Problem requirements:
Among the lines below, keep only those from the one containing "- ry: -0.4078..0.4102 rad" through the one containing "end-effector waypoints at", and reproduce them exactly.

[Extracted records]
----

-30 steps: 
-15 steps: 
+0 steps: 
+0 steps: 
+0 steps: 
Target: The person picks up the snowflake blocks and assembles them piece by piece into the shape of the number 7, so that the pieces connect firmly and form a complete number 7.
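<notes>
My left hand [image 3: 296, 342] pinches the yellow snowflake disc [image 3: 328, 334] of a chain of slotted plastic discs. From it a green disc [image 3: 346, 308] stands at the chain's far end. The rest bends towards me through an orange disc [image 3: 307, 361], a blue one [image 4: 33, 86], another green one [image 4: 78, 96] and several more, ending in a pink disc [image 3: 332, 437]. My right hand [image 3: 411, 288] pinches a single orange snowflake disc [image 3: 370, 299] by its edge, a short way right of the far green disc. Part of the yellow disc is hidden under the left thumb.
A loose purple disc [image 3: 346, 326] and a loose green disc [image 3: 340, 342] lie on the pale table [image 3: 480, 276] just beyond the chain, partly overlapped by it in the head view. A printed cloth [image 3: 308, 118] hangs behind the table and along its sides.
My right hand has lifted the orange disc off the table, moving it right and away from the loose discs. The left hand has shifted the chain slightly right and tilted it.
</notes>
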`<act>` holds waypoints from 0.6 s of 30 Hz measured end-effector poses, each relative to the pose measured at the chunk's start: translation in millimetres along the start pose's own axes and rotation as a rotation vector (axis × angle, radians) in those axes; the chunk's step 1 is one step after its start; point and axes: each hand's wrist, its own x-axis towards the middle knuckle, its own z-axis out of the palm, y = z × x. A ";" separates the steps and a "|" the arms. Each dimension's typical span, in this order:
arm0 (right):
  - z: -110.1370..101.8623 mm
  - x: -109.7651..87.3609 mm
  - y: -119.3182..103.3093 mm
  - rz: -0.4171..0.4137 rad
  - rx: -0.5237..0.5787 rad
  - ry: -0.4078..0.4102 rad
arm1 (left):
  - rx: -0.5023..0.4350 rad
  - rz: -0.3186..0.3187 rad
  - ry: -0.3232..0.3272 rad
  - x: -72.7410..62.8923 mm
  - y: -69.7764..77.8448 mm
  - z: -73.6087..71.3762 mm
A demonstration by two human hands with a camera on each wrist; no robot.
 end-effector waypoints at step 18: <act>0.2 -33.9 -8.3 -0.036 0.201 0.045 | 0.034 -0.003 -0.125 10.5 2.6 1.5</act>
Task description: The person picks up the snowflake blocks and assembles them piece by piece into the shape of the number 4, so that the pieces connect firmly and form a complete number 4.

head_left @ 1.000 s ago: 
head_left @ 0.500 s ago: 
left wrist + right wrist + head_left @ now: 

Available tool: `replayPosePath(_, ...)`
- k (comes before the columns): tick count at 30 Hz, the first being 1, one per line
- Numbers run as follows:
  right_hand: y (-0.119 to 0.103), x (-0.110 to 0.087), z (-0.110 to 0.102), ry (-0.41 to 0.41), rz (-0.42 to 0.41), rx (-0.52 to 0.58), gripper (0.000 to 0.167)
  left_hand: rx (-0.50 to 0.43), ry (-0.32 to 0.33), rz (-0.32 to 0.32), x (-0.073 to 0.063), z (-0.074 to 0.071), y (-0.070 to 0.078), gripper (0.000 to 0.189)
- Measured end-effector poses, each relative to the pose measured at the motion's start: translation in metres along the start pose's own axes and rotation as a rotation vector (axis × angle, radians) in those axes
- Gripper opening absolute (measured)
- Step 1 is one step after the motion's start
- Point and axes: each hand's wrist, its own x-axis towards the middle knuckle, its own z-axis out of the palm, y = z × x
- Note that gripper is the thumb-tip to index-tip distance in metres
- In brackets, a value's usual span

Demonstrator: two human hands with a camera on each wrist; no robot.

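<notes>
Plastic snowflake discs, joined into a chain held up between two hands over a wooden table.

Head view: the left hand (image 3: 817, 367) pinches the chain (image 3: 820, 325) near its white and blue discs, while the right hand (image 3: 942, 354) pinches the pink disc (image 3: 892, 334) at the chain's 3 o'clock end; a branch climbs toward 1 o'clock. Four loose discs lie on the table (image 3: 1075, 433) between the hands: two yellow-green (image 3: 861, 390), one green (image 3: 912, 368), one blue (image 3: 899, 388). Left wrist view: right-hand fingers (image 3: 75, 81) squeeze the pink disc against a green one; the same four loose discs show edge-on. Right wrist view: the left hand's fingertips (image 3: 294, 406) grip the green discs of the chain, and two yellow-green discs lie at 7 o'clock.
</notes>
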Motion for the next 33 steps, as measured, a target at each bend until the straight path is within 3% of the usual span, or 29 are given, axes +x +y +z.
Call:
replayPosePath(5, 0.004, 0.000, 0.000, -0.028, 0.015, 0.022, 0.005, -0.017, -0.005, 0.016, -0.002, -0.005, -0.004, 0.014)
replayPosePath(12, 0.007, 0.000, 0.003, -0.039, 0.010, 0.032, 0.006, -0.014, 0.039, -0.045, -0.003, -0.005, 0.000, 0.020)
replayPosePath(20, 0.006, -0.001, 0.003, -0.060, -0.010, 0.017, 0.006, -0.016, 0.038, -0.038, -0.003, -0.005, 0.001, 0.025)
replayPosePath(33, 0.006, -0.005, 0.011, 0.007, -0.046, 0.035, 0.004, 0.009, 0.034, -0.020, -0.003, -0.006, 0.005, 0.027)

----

Result:
  - ry: -0.4078..0.4102 rad
arm1 (left):
  - rx: -0.5023..0.4350 rad
  - rz: -0.3186..0.3187 rad
  - ry: -0.3232..0.3272 rad
  - x: -72.7410..62.8923 mm
  - y: -69.7764..77.8448 mm
  - z: -73.6087..71.3762 mm
A demonstration by two human hands with a camera on each wrist; no robot.
 end-effector waypoints at step 18: <act>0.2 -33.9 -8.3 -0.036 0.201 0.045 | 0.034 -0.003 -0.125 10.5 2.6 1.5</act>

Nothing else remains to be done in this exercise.